Exercise directions:
Starting at the first line of the entries below, please return exactly each line up to and including the one with "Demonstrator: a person"; pictures stay out.

Provided records:
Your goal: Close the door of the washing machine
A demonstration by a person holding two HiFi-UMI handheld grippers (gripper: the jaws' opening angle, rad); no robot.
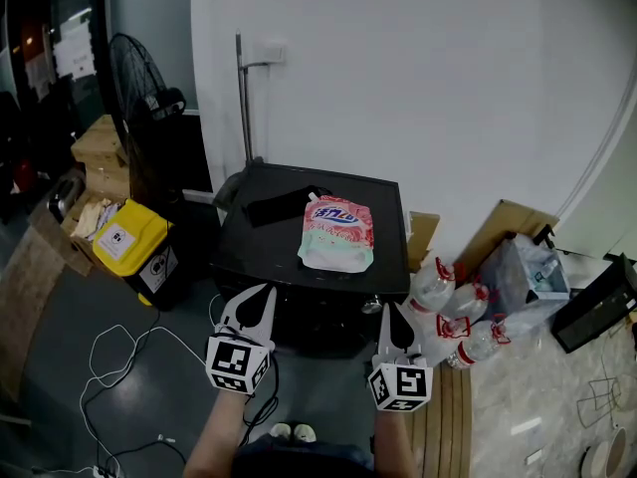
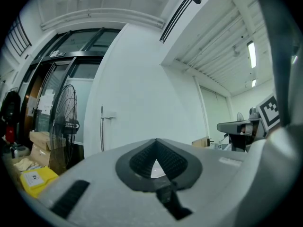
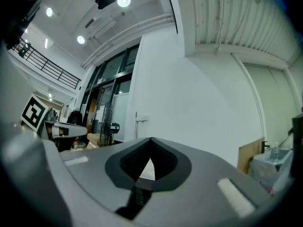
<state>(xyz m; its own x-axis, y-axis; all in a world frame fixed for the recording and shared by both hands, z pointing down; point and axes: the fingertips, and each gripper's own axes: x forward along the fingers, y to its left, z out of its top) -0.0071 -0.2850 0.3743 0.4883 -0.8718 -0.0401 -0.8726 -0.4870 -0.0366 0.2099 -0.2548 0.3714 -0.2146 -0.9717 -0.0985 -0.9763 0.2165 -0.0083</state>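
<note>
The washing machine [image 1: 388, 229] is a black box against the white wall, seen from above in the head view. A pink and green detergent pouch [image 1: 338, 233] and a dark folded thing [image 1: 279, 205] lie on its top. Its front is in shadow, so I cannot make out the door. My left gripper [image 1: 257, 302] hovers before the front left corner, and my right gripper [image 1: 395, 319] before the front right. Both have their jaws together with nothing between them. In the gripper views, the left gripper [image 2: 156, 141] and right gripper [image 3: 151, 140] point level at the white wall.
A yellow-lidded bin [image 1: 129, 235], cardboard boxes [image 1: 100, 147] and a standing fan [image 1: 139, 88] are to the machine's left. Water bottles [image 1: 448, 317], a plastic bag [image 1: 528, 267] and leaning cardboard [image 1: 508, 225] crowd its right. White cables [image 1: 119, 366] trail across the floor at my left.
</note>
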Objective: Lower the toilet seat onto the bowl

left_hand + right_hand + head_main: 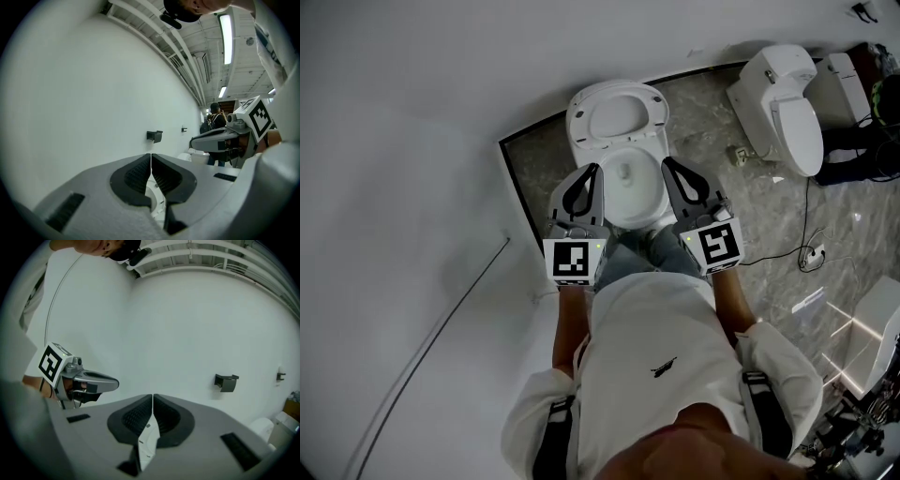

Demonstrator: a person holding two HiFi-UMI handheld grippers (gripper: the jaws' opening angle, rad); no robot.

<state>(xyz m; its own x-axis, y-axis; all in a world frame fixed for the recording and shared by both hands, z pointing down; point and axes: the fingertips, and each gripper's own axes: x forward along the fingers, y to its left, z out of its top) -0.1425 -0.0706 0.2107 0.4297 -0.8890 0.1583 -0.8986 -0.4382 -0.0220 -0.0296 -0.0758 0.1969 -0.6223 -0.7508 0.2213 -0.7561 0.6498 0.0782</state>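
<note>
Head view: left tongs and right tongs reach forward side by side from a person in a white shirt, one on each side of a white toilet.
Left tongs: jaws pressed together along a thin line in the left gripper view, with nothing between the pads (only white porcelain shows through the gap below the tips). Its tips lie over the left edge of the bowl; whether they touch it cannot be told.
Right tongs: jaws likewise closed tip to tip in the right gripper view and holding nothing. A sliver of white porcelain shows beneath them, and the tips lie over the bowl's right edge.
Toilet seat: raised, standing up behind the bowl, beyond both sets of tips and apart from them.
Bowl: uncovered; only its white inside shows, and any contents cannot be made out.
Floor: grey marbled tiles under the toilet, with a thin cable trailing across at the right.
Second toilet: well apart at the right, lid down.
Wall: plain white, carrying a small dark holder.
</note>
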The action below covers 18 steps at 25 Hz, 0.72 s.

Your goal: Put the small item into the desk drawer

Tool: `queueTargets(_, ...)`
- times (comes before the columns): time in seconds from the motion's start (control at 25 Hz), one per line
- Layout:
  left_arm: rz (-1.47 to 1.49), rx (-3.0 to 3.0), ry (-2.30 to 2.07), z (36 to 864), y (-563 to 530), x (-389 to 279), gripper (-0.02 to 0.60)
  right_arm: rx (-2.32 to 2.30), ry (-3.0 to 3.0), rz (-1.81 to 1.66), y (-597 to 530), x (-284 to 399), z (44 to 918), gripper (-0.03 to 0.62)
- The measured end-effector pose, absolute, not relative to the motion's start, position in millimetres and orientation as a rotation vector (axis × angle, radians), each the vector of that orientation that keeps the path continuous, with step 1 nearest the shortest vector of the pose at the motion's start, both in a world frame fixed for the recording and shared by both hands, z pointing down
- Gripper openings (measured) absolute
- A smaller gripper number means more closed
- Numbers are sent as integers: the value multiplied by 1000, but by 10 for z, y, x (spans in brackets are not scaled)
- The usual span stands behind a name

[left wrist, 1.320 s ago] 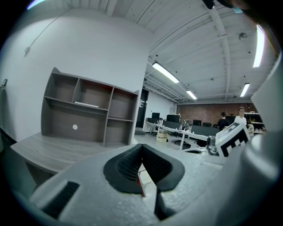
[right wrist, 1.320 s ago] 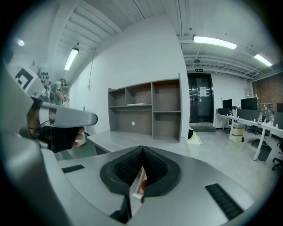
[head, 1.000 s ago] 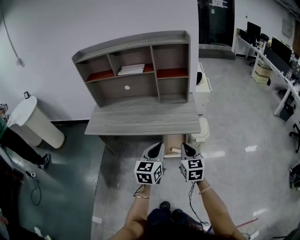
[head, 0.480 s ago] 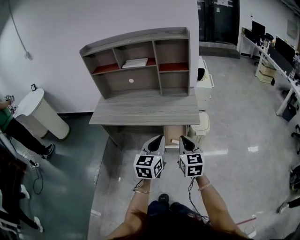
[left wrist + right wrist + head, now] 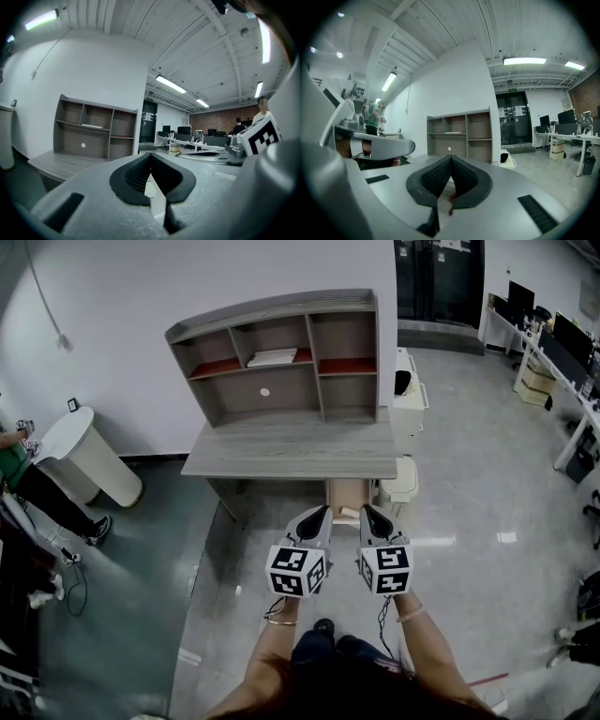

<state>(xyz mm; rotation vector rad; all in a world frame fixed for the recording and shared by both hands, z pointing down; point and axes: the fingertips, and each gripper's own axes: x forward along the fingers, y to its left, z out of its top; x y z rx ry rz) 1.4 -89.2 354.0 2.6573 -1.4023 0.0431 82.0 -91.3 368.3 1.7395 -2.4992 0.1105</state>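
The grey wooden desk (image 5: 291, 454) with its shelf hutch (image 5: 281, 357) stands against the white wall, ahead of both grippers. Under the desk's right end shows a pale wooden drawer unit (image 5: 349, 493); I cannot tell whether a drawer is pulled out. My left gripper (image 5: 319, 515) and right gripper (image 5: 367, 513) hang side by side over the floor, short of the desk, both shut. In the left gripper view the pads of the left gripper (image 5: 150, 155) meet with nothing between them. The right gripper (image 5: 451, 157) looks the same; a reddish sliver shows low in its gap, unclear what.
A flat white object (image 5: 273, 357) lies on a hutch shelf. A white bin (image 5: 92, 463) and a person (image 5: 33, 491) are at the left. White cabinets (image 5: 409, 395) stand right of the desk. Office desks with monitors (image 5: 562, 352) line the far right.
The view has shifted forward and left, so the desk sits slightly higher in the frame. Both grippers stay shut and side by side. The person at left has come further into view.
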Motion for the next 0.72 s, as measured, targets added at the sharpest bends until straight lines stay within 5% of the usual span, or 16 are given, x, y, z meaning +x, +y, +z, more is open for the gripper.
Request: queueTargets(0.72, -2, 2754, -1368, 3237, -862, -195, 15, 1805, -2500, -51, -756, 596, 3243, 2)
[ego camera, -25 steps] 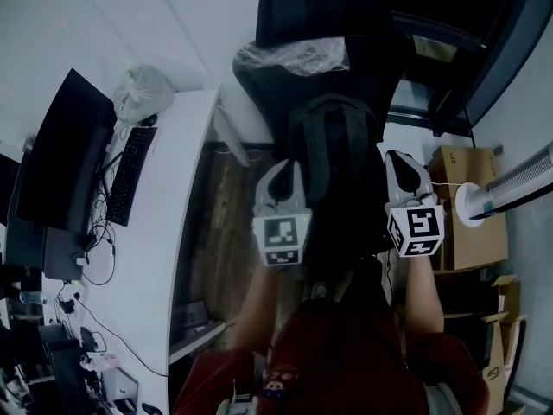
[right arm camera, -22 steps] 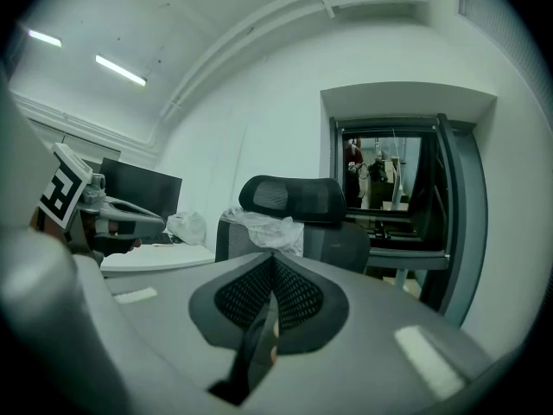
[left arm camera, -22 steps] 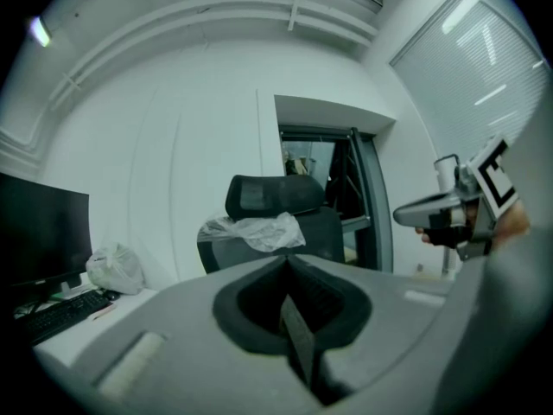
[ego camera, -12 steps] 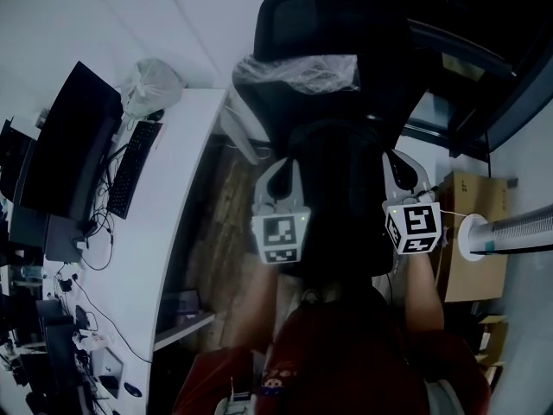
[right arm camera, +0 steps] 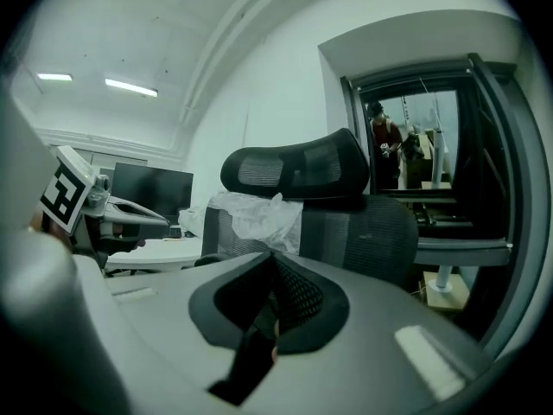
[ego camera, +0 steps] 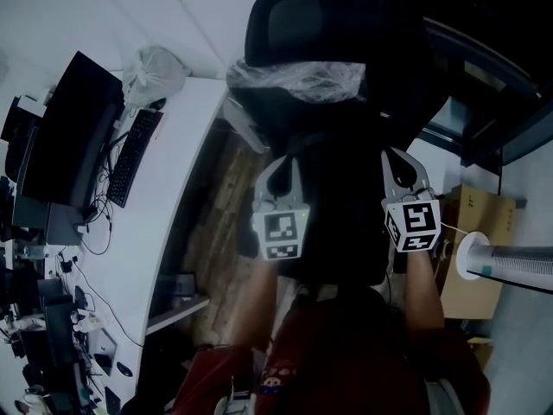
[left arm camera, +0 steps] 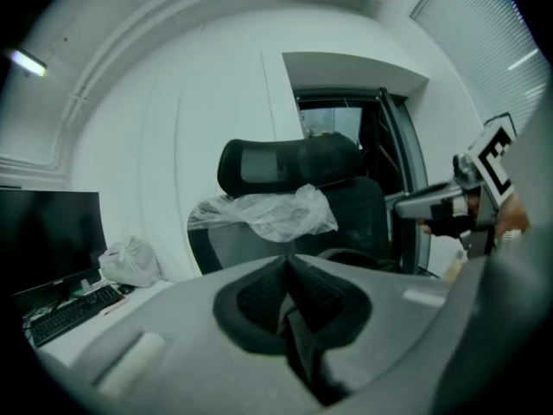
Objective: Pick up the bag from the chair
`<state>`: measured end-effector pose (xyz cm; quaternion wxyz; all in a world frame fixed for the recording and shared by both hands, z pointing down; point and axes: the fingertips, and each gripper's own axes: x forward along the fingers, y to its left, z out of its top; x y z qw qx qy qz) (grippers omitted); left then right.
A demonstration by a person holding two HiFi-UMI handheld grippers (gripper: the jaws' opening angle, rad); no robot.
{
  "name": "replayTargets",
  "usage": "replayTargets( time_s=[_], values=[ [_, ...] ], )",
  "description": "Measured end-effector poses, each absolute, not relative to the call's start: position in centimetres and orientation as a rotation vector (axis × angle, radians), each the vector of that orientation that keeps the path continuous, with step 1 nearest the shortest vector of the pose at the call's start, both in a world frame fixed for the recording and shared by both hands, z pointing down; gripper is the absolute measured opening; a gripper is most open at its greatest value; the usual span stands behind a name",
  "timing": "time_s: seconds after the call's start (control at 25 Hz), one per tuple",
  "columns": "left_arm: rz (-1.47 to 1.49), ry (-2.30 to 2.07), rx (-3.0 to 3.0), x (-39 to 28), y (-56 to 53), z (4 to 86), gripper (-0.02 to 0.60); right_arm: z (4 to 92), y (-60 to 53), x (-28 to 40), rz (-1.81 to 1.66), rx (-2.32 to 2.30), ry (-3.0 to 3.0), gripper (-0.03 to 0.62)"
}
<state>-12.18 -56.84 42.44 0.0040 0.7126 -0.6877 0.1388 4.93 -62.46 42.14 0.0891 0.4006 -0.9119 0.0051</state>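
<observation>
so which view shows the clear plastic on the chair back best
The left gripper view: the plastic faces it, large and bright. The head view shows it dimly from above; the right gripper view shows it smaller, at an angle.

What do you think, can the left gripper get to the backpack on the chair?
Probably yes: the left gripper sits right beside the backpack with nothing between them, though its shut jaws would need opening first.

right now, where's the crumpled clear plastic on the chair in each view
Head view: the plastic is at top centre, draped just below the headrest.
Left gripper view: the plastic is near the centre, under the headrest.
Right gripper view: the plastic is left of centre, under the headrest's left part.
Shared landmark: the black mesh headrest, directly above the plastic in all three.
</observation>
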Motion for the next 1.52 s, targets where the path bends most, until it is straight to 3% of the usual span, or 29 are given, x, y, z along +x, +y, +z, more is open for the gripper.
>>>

Reply:
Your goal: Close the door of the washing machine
A demonstration by a person holding two HiFi-UMI handheld grippers (gripper: the jaws' opening angle, rad); no robot.
<state>(xyz m; its own x-axis, y-axis; all in a world frame fixed for the recording and shared by both hands, z pointing down; point and axes: the fingertips, and each gripper's own axes: x forward along the fingers, y to its left, z out of its top) -0.0071 -0.2850 0.3743 0.4883 -0.8718 -0.0401 -0.8726 -0.4870 -0.0366 0.2099 -0.2548 0.3714 -0.2146 -0.9717 -0.0985 -0.9763 0.2165 -0.0083</state>
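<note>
The washing machine [image 1: 388, 229] is a black box against the white wall, seen from above in the head view. A pink and green detergent pouch [image 1: 338, 233] and a dark folded thing [image 1: 279, 205] lie on its top. Its front is in shadow, so I cannot make out the door. My left gripper [image 1: 257, 302] hovers before the front left corner, and my right gripper [image 1: 395, 319] before the front right. Both have their jaws together with nothing between them. In the gripper views, the left gripper [image 2: 156, 141] and right gripper [image 3: 151, 140] point level at the white wall.
A yellow-lidded bin [image 1: 129, 235], cardboard boxes [image 1: 100, 147] and a standing fan [image 1: 139, 88] are to the machine's left. Water bottles [image 1: 448, 317], a plastic bag [image 1: 528, 267] and leaning cardboard [image 1: 508, 225] crowd its right. White cables [image 1: 119, 366] trail across the floor at my left.
</note>
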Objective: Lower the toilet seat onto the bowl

left_hand + right_hand + head_main: 

Demonstrator: a person holding two HiFi-UMI handheld grippers (gripper: the jaws' opening angle, rad); no robot.

The answer given above is complete as it stands.